[Task to complete] The data below should be transcribed in full, with no picture included.

[Collected material]
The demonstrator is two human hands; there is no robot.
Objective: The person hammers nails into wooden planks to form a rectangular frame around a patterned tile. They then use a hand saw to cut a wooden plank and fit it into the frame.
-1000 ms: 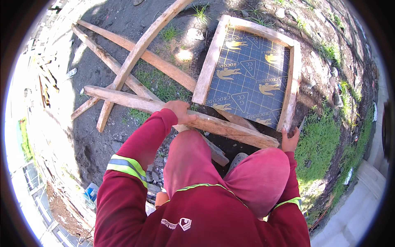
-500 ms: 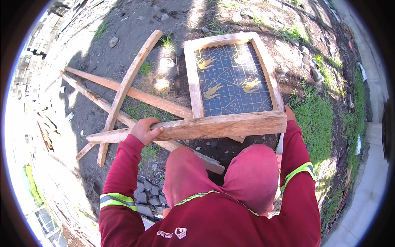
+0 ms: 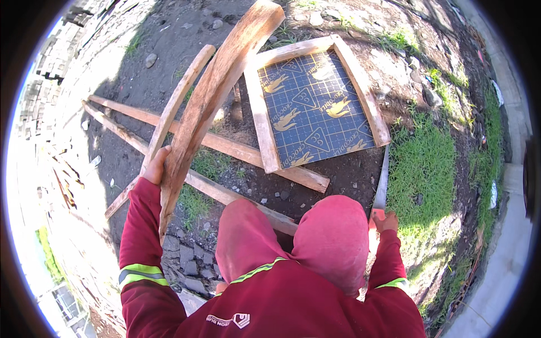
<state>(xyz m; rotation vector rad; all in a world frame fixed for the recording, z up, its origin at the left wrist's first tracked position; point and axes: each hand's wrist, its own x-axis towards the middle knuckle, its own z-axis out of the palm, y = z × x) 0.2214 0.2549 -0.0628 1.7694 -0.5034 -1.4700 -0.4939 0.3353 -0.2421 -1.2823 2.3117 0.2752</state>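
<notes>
Half a second earlier the loose plank [image 3: 211,90] lay crosswise over the near edge of the framed panel [image 3: 313,107], with a hand at either end; now it has swung round to the panel's left side, steeply angled, its far end beside the panel's far left corner. The near edge of the panel, which has no frame piece along it, shows again. The right hand [image 3: 386,221] has left the plank and come back toward the person, to the handle of a saw [image 3: 382,183] that lies just beyond the panel's near right corner, blade pointing at that corner.

The left arm reaches forward, well to the left of the panel, and the left hand [image 3: 156,166] alone holds the plank — clasping it by its left edge in the nearer half, thumb side up, some fingers hidden behind the wood. The right forearm is shorter in view, elbow bent, the hand low and to the near right of the panel. Its fingers touch the saw's handle; whether they are curled round it cannot be told.

Left of the panel a curved beam [image 3: 174,110] rests across two straight boards — one of them [image 3: 231,147] running up to the panel's near left corner.
</notes>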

[Exercise solution]
The demonstrator is two human hands; there is no robot.
Objective: The person hammers nails into wooden planks to form a rectangular frame around a patterned tile. They then use a hand saw to cut a wooden plank and fit it into the frame.
-1000 ms: 
-500 ms: 
+0 ms: 
<state>(xyz m; rotation vector rad; all in a world frame fixed for the recording, z up, its origin at the left wrist's first tracked position; point and axes: each hand's wrist, its own x-axis towards the middle knuckle, its own z-axis out of the palm, y = z × x) 0.2214 0.2549 -0.0628 1.7694 -0.5034 -1.4700 -0.4939 0.3353 -0.2421 -1.2823 2.3117 0.2752</state>
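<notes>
Half a second earlier the loose plank [image 3: 211,90] lay crosswise over the near edge of the framed panel [image 3: 313,107], with a hand at either end; now it has swung round to the panel's left side, steeply angled, its far end beside the panel's far left corner. The near edge of the panel, which has no frame piece along it, shows again. The right hand [image 3: 386,221] has left the plank and come back toward the person, to the handle of a saw [image 3: 382,183] that lies just beyond the panel's near right corner, blade pointing at that corner.

The left arm reaches forward, well to the left of the panel, and the left hand [image 3: 156,166] alone holds the plank — clasping it by its left edge in the nearer half, thumb side up, some fingers hidden behind the wood. The right forearm is shorter in view, elbow bent, the hand low and to the near right of the panel. Its fingers touch the saw's handle; whether they are curled round it cannot be told.

Left of the panel a curved beam [image 3: 174,110] rests across two straight boards — one of them [image 3: 231,147] running up to the panel's near left corner.
</notes>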

This output has been written out in full.